Showing posts with label nghi vo. Show all posts
Showing posts with label nghi vo. Show all posts

Saturday, 19 December 2020

When the Tiger Came Down the Mountain by Nghi Vo

When the Tiger Came Down the Mountain
by Nghi Vo is a standalone sequel novella to The Empress of Salt and Fortune, which I read and reviewed earlier this year. It features the same cleric seeking stories, but everything else about the book is quite different.

The cleric Chih finds themself and their companions at the mercy of a band of fierce tigers who ache with hunger. To stay alive until the mammoths can save them, Chih must unwind the intricate, layered story of the tiger and her scholar lover—a woman of courage, intelligence, and beauty—and discover how truth can survive becoming history.

Nghi Vo returns to the empire of Ahn and The Singing Hills Cycle in this mesmerizing, lush standalone follow-up to The Empress of Salt and Fortune

The framing narrative in this novella ends up being unexpectedly tense. Chih and their escort run into some tigers (the shapeshifter kind) during a mountain crossing. To avoid being eaten, Chih tells them a story. But unlike Scheherazade trying to entertain her audience, Chih's tiger audience scoffs and interjects when they perceive the story to be told wrong and/or with too-human values. It made for a delicate interplay between framing and framed narratives, that kept me interested and turning pages.

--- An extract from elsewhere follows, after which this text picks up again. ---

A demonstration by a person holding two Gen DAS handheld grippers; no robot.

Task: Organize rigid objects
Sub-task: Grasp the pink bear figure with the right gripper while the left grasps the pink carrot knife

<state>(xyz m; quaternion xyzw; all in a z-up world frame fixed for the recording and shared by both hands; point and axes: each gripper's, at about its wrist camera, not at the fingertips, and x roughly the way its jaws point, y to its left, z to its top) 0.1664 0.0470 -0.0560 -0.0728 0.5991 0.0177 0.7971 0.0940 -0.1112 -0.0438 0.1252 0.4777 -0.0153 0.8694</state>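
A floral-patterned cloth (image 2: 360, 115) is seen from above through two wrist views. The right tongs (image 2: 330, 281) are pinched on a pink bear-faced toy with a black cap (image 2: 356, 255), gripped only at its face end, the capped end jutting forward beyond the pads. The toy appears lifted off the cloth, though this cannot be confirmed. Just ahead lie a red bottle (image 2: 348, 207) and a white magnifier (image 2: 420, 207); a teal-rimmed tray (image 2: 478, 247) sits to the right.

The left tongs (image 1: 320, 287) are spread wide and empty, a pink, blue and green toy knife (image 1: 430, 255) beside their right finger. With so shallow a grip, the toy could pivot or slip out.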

The framed narrative is a love story about a scholar and a tiger and all sorts of misfortunes that befall them. The story itself would be interesting enough, but having it deconstructed from a tiger perspective while still being told was excellent. I really enjoyed how this poked holes in the biases of the human story tellers.

I highly recommend When the Tiger Came Down the Mountain to fans of fairytales and asian-inspired fantasy stories. I hope Vo continues writing about scholar Chih or other people in the same world, because I'm really enjoying the collecting of stories and learning about the magical (and non-magical) beings of this world.

4.5 / 5 stars

First published: December 2020, Tor.com
Series: The Singing Hills Cycle book 2 of 2 so far (but they stand alone)
Format read: eARC
Source: Publisher via NetGalley

Thursday, 26 March 2020

The Empress of Salt and Fortune by Nghi Vo

The Empress of Salt and Fortune by Nghi Vo is a standalone novella set in a fantasy-tinged world based on imperial China. I picked it up because the blurb seemed interesting and also because it was a novella.

A young royal from the far north, is sent south for a political marriage in an empire reminiscent of imperial China. Her brothers are dead, her armies and their war mammoths long defeated and caged behind their borders. Alone and sometimes reviled, she must choose her allies carefully.

Rabbit, a handmaiden, sold by her parents to the palace for the lack of five baskets of dye, befriends the emperor's lonely new wife and gets more than she bargained for.

At once feminist high fantasy and an indictment of monarchy, this evocative debut follows the rise of the empress In-yo, who has few resources and fewer friends. She's a northern daughter in a mage-made summer exile, but she will bend history to her will and bring down her enemies, piece by piece.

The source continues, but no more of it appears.